# Central GA Strongest Man 2013



## fubaseball (Mar 17, 2013)

KM Strongman CGSM 2013 - YouTube







I got 3rd. I was a but
Disappointed, but had a good day. Log press I was very off balance and just never felt strong in it. Every other event came down to 1-2 seconds or 1-2 reps. It was a tough day.

Normally I compete in the 231 weight class. There was no 231 class, just 200-265. Other than the guy that got last, I was the lightest guy in my class. 

Log was 250lbs
Car Deadlift
675lb yoke for 100'
850lb tire
310lb stone for reps


----------



## AnaSCI (Mar 17, 2013)

Congats fubaseball!! 3rd place is not bad at all


----------



## striffe (Mar 17, 2013)

Way to go fuse!


----------



## ProFIT (Mar 17, 2013)

Great job fubb! Made me winded just watching you move those weights!!


----------



## srd1 (Mar 17, 2013)

Awsome man thats some serious weight!


----------



## chicken_hawk (Mar 17, 2013)

You are one strong dude IMHO and off days happen as you know. There is always the next meet. 

Hit it hard,
Hawk


----------



## fubaseball (Mar 17, 2013)

I appreciate the words fellas.

I feel pretty good about it. My log was off, but other than that everything was pretty good and I stayed in the top the whole day. 

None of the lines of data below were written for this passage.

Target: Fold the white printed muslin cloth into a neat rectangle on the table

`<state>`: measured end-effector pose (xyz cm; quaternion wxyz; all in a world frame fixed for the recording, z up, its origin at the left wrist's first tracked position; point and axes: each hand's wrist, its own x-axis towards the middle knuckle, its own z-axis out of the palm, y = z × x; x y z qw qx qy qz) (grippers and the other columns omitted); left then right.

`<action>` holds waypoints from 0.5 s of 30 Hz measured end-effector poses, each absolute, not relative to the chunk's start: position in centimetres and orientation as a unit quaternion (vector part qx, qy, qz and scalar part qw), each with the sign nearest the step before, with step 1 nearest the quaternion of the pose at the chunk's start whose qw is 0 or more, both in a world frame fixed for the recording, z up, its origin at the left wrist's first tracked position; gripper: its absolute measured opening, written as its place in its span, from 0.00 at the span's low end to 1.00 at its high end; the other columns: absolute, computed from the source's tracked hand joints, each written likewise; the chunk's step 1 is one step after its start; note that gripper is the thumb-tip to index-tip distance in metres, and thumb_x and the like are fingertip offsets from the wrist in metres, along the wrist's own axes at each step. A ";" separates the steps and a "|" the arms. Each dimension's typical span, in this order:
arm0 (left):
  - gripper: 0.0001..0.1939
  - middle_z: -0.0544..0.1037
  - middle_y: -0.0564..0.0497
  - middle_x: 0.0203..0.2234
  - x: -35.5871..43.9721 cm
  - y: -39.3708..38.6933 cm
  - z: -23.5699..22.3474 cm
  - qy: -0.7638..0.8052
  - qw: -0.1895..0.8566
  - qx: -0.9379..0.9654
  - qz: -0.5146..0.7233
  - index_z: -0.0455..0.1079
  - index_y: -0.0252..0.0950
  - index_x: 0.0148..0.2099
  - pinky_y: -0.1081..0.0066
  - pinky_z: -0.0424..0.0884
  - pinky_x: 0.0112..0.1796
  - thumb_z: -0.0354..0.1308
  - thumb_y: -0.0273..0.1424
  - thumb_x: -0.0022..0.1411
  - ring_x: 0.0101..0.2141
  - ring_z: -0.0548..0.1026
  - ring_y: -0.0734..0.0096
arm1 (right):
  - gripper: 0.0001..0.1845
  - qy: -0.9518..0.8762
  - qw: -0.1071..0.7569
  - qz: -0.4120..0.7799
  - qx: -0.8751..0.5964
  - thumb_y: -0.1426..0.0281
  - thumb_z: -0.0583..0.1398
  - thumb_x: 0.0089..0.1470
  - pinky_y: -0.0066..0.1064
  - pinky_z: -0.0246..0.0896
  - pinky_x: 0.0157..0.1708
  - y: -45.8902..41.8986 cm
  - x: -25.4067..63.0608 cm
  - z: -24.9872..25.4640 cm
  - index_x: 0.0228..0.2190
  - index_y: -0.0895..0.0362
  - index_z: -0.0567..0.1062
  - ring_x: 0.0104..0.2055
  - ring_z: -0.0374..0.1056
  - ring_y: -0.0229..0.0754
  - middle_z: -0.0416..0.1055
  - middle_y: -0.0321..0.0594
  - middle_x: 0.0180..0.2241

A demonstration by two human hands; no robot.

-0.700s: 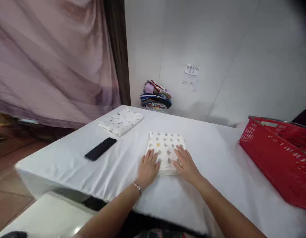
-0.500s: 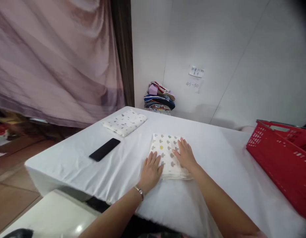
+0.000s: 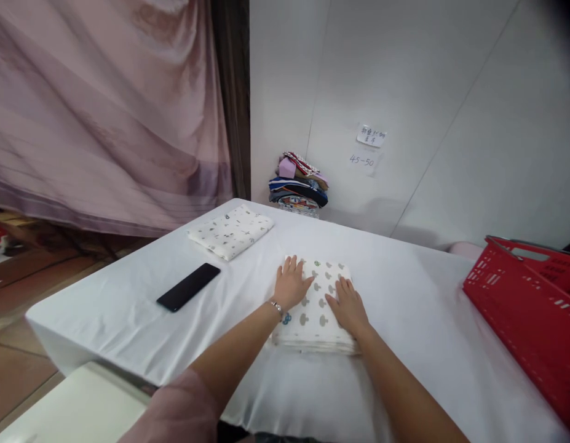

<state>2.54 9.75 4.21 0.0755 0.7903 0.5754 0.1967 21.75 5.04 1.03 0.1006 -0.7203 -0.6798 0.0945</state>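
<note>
A: Start at the far left. What's there?

B: A pink curtain (image 3: 104, 117) hangs in folds beyond the bench (image 3: 418, 320), which has a white cover. Near left, a pale flat surface (image 3: 93, 406) sits beside the bench's near edge.

A: And on the bench itself, at the left?

B: A black phone (image 3: 189, 287) lies flat, slantwise. Just beyond it, toward the far left edge, is a folded white cloth with small scattered prints (image 3: 232, 232).

A: Moving right?

B: The left hand (image 3: 291, 284), a bracelet at its wrist, lies palm down with the thumb held apart. Past the bench's far edge rises a stack of coloured fabrics (image 3: 298, 184), its foot hidden.

A: Where's the cloth being handled?

B: The mushroom-print cloth (image 3: 315, 320) lies folded in layers at the middle of the bench, under both hands. The left hand and wrist cover part of its left side; the right hand (image 3: 349, 304), fingers extended, covers part of its right.

A: Beyond that?

B: Two handwritten papers (image 3: 370, 147) on the wall, then a red basket (image 3: 519, 314) taking up the bench's right side, cut off by the view.
</note>
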 end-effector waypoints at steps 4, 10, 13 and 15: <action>0.34 0.44 0.43 0.64 3.2 12.1 2.2 0.604 0.109 0.778 0.136 0.50 0.31 0.63 0.54 0.49 0.57 0.40 0.47 0.62 0.63 0.42 0.57 | 0.36 -0.682 0.099 0.097 -0.718 0.54 0.43 0.58 0.41 0.35 0.60 4.9 21.9 0.9 0.60 0.63 0.51 0.66 0.29 0.46 0.37 0.43 0.65; 0.35 0.43 0.46 0.65 3.0 11.8 1.5 0.614 0.110 0.771 0.129 0.48 0.31 0.64 0.56 0.49 0.57 0.37 0.48 0.62 0.63 0.40 0.59 | 0.36 -0.666 0.078 0.129 -0.731 0.54 0.45 0.57 0.47 0.28 0.60 6.6 21.7 2.6 0.60 0.62 0.51 0.66 0.28 0.49 0.34 0.45 0.65; 0.35 0.43 0.46 0.65 3.0 11.8 1.6 0.616 0.104 0.769 0.133 0.49 0.32 0.64 0.55 0.49 0.56 0.37 0.48 0.62 0.63 0.40 0.57 | 0.37 -0.652 0.100 0.118 -0.742 0.55 0.45 0.57 0.45 0.27 0.61 8.3 22.1 3.0 0.61 0.63 0.48 0.66 0.26 0.48 0.32 0.44 0.65; 0.35 0.44 0.47 0.64 3.0 11.9 1.5 0.617 0.103 0.769 0.135 0.49 0.33 0.64 0.55 0.50 0.56 0.38 0.48 0.61 0.63 0.40 0.56 | 0.38 -0.646 0.111 0.135 -0.743 0.54 0.45 0.56 0.41 0.30 0.61 9.1 22.5 2.6 0.61 0.64 0.47 0.66 0.26 0.48 0.32 0.44 0.65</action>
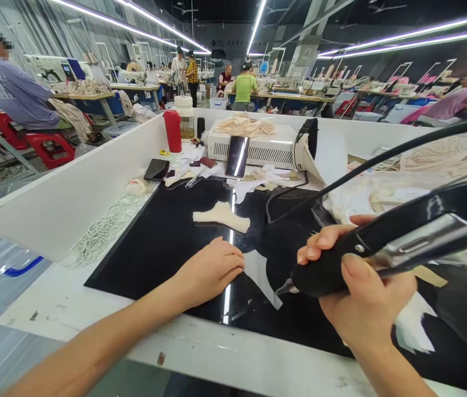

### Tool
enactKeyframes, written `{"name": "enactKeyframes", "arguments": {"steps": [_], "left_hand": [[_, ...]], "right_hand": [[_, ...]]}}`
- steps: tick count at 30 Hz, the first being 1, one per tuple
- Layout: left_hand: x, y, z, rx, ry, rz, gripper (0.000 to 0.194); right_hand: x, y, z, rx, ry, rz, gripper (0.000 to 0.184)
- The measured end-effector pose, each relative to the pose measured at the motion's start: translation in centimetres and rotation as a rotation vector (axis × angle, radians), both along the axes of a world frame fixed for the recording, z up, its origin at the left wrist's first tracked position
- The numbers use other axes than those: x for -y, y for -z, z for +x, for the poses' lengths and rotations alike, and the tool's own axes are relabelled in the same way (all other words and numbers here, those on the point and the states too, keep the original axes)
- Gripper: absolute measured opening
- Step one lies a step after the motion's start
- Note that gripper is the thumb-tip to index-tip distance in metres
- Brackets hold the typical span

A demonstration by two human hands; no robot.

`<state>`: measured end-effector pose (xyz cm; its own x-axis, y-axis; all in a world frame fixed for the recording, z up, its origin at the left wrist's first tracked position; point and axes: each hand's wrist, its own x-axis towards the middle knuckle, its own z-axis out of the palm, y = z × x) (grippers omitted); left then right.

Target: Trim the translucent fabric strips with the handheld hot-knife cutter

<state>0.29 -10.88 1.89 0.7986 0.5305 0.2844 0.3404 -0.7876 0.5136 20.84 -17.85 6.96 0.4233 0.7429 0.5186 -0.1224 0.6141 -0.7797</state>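
Observation:
On the black tabletop, my left hand lies palm down, its fingers together and bent over the left end of a small white cut piece. The fingertips are partly hidden there. My right hand is wrapped around a black corded hand tool with a metal lever and a pointed metal tip. This tip is close to the lower right end of the white piece; whether they touch I cannot tell. Further back lies a cream padded fabric piece. More white cut pieces are under and beyond my right forearm.
A black cable arches over the right side. White box, phone, red cup and scraps line the back. Pale cord loops lie left, by the raised white side wall. Several people sit or stand beyond.

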Motion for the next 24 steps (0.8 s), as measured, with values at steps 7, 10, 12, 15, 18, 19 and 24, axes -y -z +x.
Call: {"name": "enactKeyframes", "arguments": {"steps": [7, 10, 12, 15, 18, 19, 24], "left_hand": [[1.0, -0.1, 0.5, 0.079, 0.189, -0.044, 0.018], [1.0, -0.1, 0.6, 0.09, 0.176, -0.065, 0.017], [0.7, -0.1, 0.5, 0.087, 0.182, -0.074, 0.017], [0.5, -0.1, 0.5, 0.056, 0.217, -0.081, 0.024], [0.5, -0.3, 0.5, 0.027, 0.22, -0.098, 0.028], [0.6, -0.4, 0.6, 0.022, 0.216, -0.104, 0.029], [0.7, -0.7, 0.6, 0.015, 0.206, -0.127, 0.033]], "right_hand": [[-0.6, -0.9, 1.7, -0.056, 0.186, -0.031, 0.043], [-0.4, -1.1, 0.7, -0.077, 0.133, -0.005, 0.042], [-0.2, -0.9, -0.3, -0.075, 0.076, 0.015, 0.041], [0.0, -0.3, -1.4, -0.046, 0.0, 0.01, 0.039], [0.3, 0.3, -2.0, -0.01, -0.052, -0.002, 0.039], [0.4, 0.4, -2.0, -0.004, -0.064, -0.003, 0.039], [0.8, 0.6, -1.6, 0.022, -0.088, -0.002, 0.039]]}}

Giving up 20-30lbs to guys, I think I did damn good


----------



## turbobusa (Mar 18, 2013)

Congrats! Next time for the kill! Great job... T


----------



## chrisr116 (Mar 18, 2013)

Thanks for sharing the video. You one strong dude


----------



## powders101 (Mar 19, 2013)

Great showing bro! With the weight you gave up and your placing, I would say that you did one hell of a job!!


----------



## fubaseball (Mar 19, 2013)

Thank you everyone... I am adding once piece of equipment as I go. So training will get better and and I will be more prepared. I haven't done stones in 6 months, won that event. Haven't done tire flip in a year, car deadlift has been six months. Yoke I did twice leading up to this. And log has only been about a month. So it's good to be gettin all my equipment built up again


----------



## Ironbuilt (Mar 19, 2013)

Nice job brutha..I was screaming at my tablet during the whole video cause seeing that got me jacked.. looks like great weather and a bad ass day for you an your possee ..wish I was there in person ..


----------



## fubaseball (Mar 20, 2013)

Ironbuilt said:


> Nice job brutha..I was screaming at my tablet during the whole video cause seeing that got me jacked.. looks like great weather and a bad ass day for you an your possee ..wish I was there in person ..



Haha weather was AWESOME!!!! Big crowd, prolly 300 hundred people! It was great


----------